▶ [Task goal]: Can you transcribe the data exactly? Leave the pictures out.
- Opening Delimiter -
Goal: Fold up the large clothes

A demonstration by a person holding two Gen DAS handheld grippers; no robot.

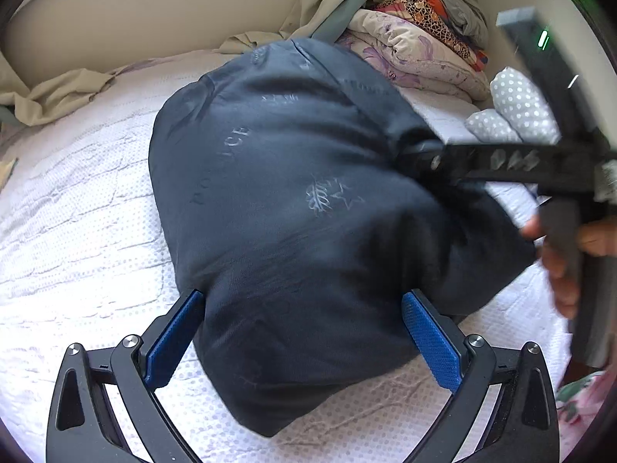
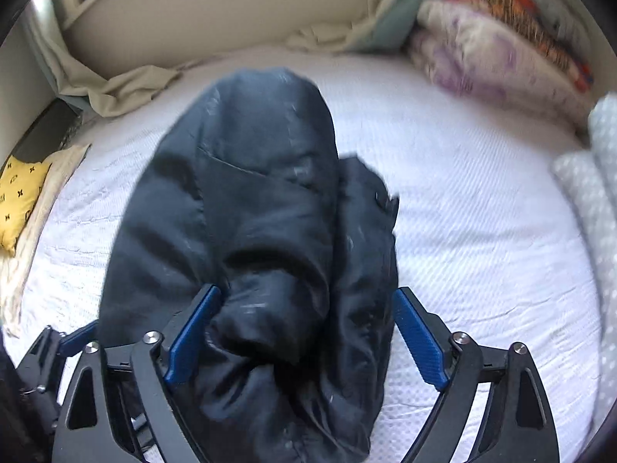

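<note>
The dark navy garment [image 1: 293, 208] lies bunched in a thick bundle near the middle of the bed [image 1: 77, 231], on its white textured cover. The left claw [image 1: 302, 332] stands spread wide, its blue pads on either side of the bundle's near end without clamping it; the right claw [image 2: 304, 332] is likewise spread around a rolled lump of the cloth, nothing pinched. To do this step well, each claw should probably close on a single edge or corner, not the whole wad, then draw the fabric flat before any fold, since bulky padded cloth tends to spring back. The bed offers bare cover toward its right edge for spreading. A floral quilt [image 1: 416, 58] is stacked at the far right corner, a beige sheet [image 1: 58, 92] crumples along the far edge, and a yellow cushion [image 2: 19, 200] sits at the left edge.
</note>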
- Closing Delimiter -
▶ [Worked solution]:
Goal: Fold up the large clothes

A demonstration by a person holding two Gen DAS handheld grippers; no robot.


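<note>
The dark navy garment [image 1: 293, 208] lies bunched in a thick bundle near the middle of the bed [image 1: 77, 231], on its white textured cover. The left claw [image 1: 302, 332] stands spread wide, its blue pads on either side of the bundle's near end without clamping it; the right claw [image 2: 304, 332] is likewise spread around a rolled lump of the cloth, nothing pinched. To do this step well, each claw should probably close on a single edge or corner, not the whole wad, then draw the fabric flat before any fold, since bulky padded cloth tends to spring back. The bed offers bare cover toward its right edge for spreading. A floral quilt [image 1: 416, 58] is stacked at the far right corner, a beige sheet [image 1: 58, 92] crumples along the far edge, and a yellow cushion [image 2: 19, 200] sits at the left edge.
</note>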

This answer requires no additional content.